Indiscriminate fusion of swimming sponge larvae

Indiscriminate fusion of swimming sponge larvae

Katie E. McGhee.* Department of Biological Science, Florida State University, Tallahassee, Florida 32306-1100; e-mail kmcghee@bio.fsu.edu.

For sedentary marine invertebrates, allorecognition systems allow individuals to distinguish between genetically similar and distinct tissue they may encounter and are thought to reduce tissue fusion with individuals other than self or kin. However, the costs and benefits associated with fusion at a sessile adult stage may be drastically different than those associated with fusion at a mobile larval stage where size may be critical and encounters can be avoided or pursued. The purple sponge, Haliclona sp., releases free swimming larvae that fuse and produce swimming chimeric larvae without loss of metamorphic ability. Using these larvae, I investigated the effect of relatedness on larval fusion frequencies and whether larvae can distinguish between siblings, larvae from sponges at the same site, and larvae from sponges on islands separated by over a kilometer. Fusion frequencies averaged 13.4% and did not differ significantly between larval treatments indicating that larvae are unable to distinguish between individuals of varying relatedness. In addition, adult sponges differed significantly in the propensity of their larvae to fuse, suggesting the presence of individual strategies influencing the behavior of their larvae. These results indicate that contrary to the predictions of self- or kin-recognition theory, factors other than relatedness may be involved in determining the likelihood of larval fusion.

H. K. Mahon* and D. M. Dauer. Department of Biological Sciences, Old Dominion University, Norfolk, VA, USA; e-mail hmahon@odu.edu; ddauer@odu.edu.

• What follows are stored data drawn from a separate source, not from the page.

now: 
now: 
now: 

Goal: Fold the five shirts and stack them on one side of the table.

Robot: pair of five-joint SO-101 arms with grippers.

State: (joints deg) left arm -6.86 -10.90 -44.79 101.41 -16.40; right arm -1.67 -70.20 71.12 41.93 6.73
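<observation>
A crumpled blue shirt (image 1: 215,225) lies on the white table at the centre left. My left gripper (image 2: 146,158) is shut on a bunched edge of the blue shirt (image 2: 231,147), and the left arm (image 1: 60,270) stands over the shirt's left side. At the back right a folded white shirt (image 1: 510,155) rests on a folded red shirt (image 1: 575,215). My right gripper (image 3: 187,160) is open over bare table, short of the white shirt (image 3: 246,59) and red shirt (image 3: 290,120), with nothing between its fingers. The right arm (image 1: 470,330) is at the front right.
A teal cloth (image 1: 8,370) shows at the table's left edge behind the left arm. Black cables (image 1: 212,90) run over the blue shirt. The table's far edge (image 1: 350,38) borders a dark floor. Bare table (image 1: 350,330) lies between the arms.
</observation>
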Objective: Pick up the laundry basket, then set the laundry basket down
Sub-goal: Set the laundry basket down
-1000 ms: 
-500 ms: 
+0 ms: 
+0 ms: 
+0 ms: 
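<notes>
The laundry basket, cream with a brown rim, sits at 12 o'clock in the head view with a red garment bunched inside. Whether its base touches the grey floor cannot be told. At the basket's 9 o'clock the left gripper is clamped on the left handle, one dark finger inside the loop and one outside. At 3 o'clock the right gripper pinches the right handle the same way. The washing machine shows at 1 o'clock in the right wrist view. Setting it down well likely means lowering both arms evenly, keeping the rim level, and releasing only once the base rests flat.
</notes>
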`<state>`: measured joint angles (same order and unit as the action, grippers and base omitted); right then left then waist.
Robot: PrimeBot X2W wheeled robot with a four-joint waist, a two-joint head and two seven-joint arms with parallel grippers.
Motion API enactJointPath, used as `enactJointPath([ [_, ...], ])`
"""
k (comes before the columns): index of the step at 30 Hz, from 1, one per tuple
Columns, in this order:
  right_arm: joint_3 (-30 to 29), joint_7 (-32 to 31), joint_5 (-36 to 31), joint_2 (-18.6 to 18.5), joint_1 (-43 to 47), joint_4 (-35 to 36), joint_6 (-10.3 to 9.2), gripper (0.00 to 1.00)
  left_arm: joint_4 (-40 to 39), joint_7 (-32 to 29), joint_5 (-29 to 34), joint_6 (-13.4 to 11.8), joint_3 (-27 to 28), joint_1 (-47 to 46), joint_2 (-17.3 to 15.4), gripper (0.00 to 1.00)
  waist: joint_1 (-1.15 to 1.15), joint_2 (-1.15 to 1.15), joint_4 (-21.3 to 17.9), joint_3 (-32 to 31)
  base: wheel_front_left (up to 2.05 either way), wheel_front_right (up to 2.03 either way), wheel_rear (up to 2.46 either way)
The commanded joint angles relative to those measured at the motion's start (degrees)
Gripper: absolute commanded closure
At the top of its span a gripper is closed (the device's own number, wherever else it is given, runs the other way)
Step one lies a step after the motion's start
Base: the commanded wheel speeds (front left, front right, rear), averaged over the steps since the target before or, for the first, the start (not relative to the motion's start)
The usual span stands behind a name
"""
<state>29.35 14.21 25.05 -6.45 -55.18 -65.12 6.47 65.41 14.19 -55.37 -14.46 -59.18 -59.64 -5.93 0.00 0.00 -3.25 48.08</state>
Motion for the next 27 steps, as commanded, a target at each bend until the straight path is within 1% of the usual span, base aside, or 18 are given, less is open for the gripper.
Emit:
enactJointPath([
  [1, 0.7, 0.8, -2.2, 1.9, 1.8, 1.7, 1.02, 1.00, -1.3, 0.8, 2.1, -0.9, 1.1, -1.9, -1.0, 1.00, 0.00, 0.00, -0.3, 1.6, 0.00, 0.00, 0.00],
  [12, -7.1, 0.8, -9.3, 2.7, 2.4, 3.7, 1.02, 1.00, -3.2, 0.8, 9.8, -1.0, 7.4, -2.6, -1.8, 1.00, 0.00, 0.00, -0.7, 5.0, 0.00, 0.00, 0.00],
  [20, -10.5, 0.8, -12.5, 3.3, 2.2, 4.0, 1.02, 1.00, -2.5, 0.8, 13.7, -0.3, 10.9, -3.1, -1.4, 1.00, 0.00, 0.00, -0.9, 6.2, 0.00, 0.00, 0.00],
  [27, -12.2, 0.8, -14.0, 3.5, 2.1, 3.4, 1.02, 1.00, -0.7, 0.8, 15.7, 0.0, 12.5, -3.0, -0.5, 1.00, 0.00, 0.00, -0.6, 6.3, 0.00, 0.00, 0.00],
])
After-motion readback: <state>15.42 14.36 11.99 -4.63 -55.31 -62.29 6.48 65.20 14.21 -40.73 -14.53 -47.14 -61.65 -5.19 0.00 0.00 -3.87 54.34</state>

Spionid polychaetes feed at the sediment-water interface using a pair of ciliated palps. Spionids select food particles based upon characteristics including size, texture and specific gravity. In addition, chemical cues also play an important role in selectivity. Juvenile and adult spionids may have different stable isotopic carbon signals, indicating the potential to differentiate chemical cues ontogenetically. In the present study, we tested the responses of juvenile and adult Streblospio benedicti to seven chemical cues bound to glass microbeads (five amino acids and two carbohydrates). All chemicals used were previously shown to increase feeding rates of spionids. For all seven chemical cues, juveniles and adults were highly selective of organically coated beads over uncoated beads (greater than 70%). Two of the cues showed significant differences between juveniles and adults. Juveniles were highly selective for threonine while adults were highly selective for proline.

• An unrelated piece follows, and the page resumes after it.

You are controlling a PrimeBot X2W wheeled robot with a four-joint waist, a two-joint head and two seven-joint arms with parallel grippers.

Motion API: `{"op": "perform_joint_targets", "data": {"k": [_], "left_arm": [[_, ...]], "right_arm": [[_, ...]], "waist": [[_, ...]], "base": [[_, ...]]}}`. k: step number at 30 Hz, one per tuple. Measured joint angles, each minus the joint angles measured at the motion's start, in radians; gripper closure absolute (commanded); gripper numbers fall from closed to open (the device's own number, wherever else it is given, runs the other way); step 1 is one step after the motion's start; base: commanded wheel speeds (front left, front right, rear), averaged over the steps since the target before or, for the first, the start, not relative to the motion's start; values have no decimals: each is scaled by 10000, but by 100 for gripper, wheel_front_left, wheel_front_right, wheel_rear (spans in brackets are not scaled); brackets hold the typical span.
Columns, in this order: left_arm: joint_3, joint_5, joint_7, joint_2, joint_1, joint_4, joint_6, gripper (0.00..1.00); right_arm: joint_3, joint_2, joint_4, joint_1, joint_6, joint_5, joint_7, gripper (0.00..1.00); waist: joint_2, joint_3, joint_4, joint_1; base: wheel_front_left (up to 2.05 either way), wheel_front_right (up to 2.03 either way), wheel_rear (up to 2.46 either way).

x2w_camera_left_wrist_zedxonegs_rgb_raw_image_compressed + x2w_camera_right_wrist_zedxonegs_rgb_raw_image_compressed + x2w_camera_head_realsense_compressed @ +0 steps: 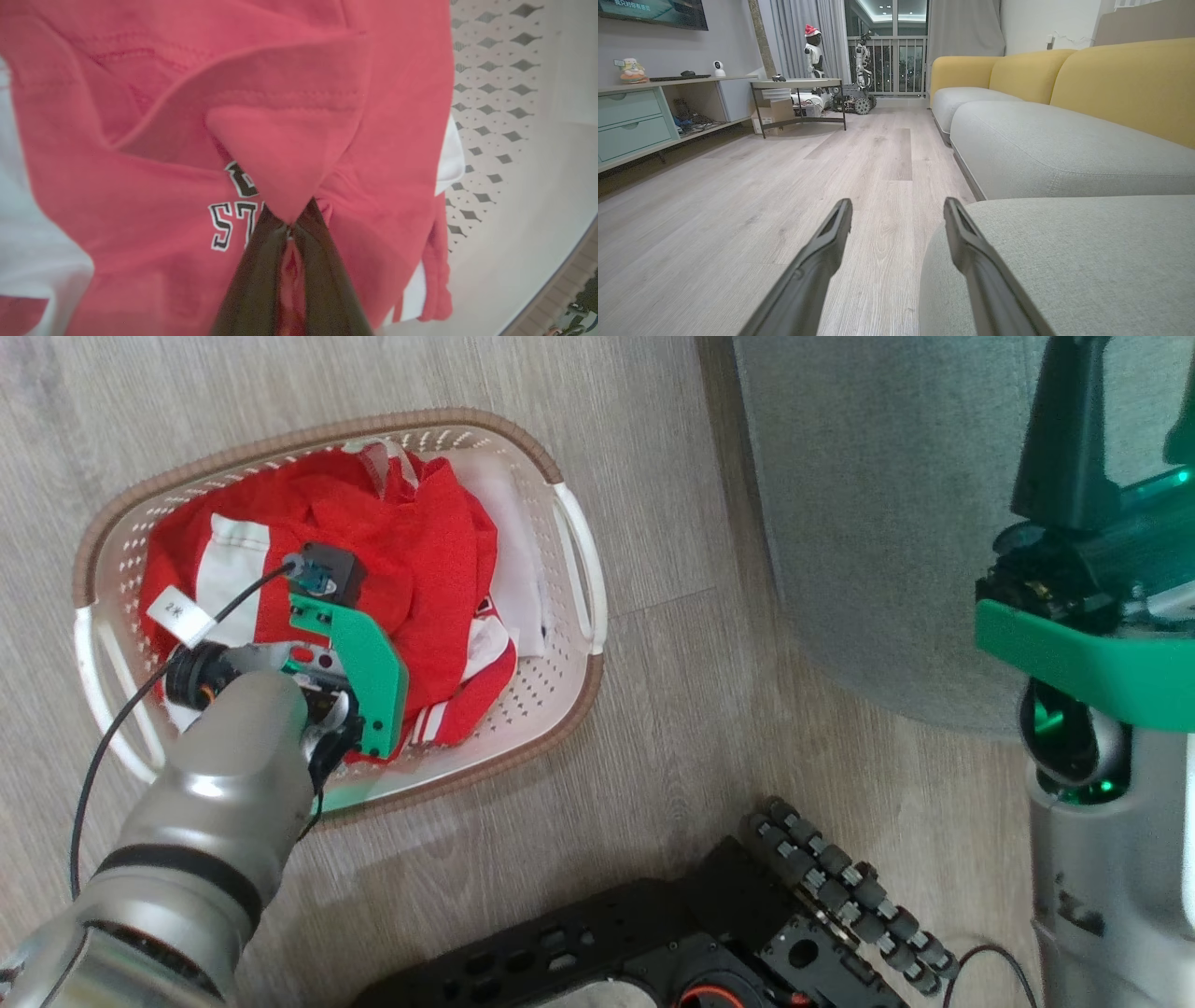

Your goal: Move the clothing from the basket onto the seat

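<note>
- Closest to the lens, left gripper (288, 226): 2 dark fingers drawn together at the tips, clamped on a pointed fold of the red clothing (289, 154), with more red cloth caught in the narrow slit between them.
- Just under that fold, black-and-white lettering (229, 224) on red cloth, partly covered; white fabric at the left edge and lower right of the left wrist view.
- To the right in the same view, perforated white wall of the basket (495, 116).
- From the head view: pale left forearm (215, 784) reaching down into the basket, green wrist bracket (369, 663) and a black block above the heap, fingers hidden beneath them.
- Clothing heaped inside the basket, red with white panels and striped trim.
- Basket standing on the wooden floor (653, 476), with a brown woven rim and 2 white side handles.
- Seat (868, 523), a grey-green cushion, to the upper right of the basket with a strip of floor between.
- Beside the seat's front edge, right gripper (898, 203): fingers spread wide apart, nothing between them, held low and level.
- Yellow backrests (1125, 84) behind the grey cushions; low table (798, 83) across the room.
- Black base (653, 933) with a row of small rollers at the bottom of the head view.
</note>
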Motion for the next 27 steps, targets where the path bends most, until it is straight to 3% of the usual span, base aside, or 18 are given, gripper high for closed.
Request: {"op": "perform_joint_targets", "data": {"k": [12,27], "left_arm": [[-917,-1174,-846,23,105,-861,0,100],[-2435,-3080,-2717,100,1240,-2577,0,100]], "right_arm": [[36,0,453,5,0,2,0,0],[35,-8,1818,1071,0,-167,0,0]], "waist": [[0,-832,203,0],[1,-3486,1036,-1]], "base": [[0,0,0],[0,0,0]]}}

Functional morphology of the setae of the slipper lobsters Scyllarides latus, S. aequinoctialis and S. nodifer's pereiopods

Cassandra Malcom* and Kari Lavalli. Southwest Texas State University, San Marcos, TX, USA

Setae of the pereiopods of three species of slipper lobsters, Scyllarides latus, S. aequinoctialis and S. nodifer (family Scyllaridea), were examined with a scanning electron microscope (SEM) and environmental electron microscope (EEM). The position, distribution, and structure of the setae was compared to the setae of members of two more commonly studied families of lobster: nephropids (American clawed lobster, Homarus americanus) and palinurids (Caribbean spiny lobster, Panulirus argus). These two families have been found to have very setose pereiopods with different setal types that function as both contact chemoreceptors (taste) and distance chemoreceptors (smell); some, such as hedgehog hairs and serrate setae, can function as both chemo- and mechanoreceptors. However, rather than having many types of setae like the nephropids or palinurids, we have only found simple and cuspidate setae on S. latus, S. aequinoctialis and S. nodifer. Slipper lobsters have hairs only at the proximal end of the dactyl and spread throughout the remaining segments (propus, carpus, merus, ischium, basis) of each non-chelate pereiopod. Tufts of these setae are found on the dactyl, while the remaining segments have setae spread randomly on their surface. Videotapes of feeding by these lobsters on bivalves indicates that they use the hard, nail-like dactyls to pry open the bivalves, whereupon they use their larger first pereiopods to hold the bivalve shell open and their second pereiopods to cut the bivalve's adductor muscles. Because of this feeding mode, hairs on the tips of the dactyl would be broken and damaged, presumably affecting their function. Thus, the location of hairs at only the proximal ends of the dactyl allows the lobster to use the dactyl tips as cutting appendages. We expect that neurological examination of the hairs at the proximal end of the dactyl will show those hairs to be chemosensory in function.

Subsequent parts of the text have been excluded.